Читаем На вулканах полностью

Внезапно я почувствовал, как мною овладевает каменное равнодушие ко всему, из-за чего здесь царило такое возбуждение. Мне вдруг стало все безразлично. Свою роль, безусловно, играла накопившаяся усталость, но, кроме того, теперь, когда решающий шаг был сделан и ничто уже не могло помешать осуществлению проекта, который мы так давно вынашивали, разрабатывали, защищали, на меня ни с того ни с сего навалилось ощущение полной незаинтересованности в том, что будет. И я вновь узнал это чувство, с которым впервые познакомился сорок лет назад, на войне, когда, заложив взрывчатку, мы вот так же ждали взрыва.

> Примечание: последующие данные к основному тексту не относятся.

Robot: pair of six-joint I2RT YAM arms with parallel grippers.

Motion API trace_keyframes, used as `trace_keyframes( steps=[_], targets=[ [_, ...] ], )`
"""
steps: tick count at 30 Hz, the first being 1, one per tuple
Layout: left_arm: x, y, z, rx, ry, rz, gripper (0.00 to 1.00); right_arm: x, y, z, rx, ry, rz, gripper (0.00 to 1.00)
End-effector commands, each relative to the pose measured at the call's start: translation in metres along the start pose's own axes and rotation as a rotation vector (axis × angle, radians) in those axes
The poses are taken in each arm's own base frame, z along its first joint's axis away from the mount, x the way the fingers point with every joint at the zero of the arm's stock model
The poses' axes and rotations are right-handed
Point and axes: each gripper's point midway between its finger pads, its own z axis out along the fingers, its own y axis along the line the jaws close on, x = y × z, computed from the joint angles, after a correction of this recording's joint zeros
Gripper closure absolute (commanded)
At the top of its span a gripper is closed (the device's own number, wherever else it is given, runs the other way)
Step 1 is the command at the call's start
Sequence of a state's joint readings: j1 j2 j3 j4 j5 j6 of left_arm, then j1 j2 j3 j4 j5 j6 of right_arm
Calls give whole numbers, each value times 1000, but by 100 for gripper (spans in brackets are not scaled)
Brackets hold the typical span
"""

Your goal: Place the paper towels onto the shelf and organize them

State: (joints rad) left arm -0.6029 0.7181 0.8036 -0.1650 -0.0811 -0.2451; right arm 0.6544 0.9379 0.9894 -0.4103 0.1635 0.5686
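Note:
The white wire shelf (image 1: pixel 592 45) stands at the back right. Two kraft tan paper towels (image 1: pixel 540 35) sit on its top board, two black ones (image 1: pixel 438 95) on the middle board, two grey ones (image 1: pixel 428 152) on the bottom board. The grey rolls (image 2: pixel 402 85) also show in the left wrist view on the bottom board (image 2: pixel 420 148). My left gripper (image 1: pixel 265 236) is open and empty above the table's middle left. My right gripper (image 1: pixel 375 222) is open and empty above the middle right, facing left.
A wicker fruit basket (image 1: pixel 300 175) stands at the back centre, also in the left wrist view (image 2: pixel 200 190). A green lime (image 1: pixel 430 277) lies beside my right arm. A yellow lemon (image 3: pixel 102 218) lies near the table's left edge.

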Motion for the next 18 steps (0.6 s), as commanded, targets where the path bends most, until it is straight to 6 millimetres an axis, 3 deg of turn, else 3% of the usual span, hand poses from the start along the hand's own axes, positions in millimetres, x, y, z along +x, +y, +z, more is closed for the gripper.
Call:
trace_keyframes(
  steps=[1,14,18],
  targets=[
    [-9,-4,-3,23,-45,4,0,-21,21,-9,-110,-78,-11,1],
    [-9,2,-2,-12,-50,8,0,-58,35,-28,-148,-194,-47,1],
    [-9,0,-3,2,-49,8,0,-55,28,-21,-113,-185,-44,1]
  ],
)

Тогда, в 40-е годы, подпольщики работали только по ночам, и лишь под утро, как сегодня на Этне, оканчивали все приготовления и отходили. Иногда мы использовали бикфордов шнур или электропровод, например, чтобы свалить линию электропередачи, взорвать пост централизации на железной дороге или просто разворотить пути; иногда взрыв вызывал сам проходящий поезд. Часы перед акцией были полны действия, тревоги, напряжения, опасностей. Это начиналось в момент, когда, сгибаясь под тяжестью своей смертельно опасной ноши, мы выходили из дому и шли к месту встречи. Вокруг подстерегала опасность, везде были враги - оккупанты и их пособники, полицейские, жандармы, военные, гестаповцы... К месту встречи мы приближались осторожно, как к западне, а потом, встретившись, все так же настороже, прикрываясь напускной беззаботностью, отправлялись к месту акции. Иногда нам предстояло несложное дело - взорвать опору электропередачи или железнодорожные рельсы, в другие дни перед нами стояла более крупная, стратегическая задача, например разрушить на железной дороге пост централизации или туннель, или военные гаражи, или, например, вывести из строя железнодорожный мост через реку Мез, к которому за все четыре года нам так и не удалось даже приблизиться.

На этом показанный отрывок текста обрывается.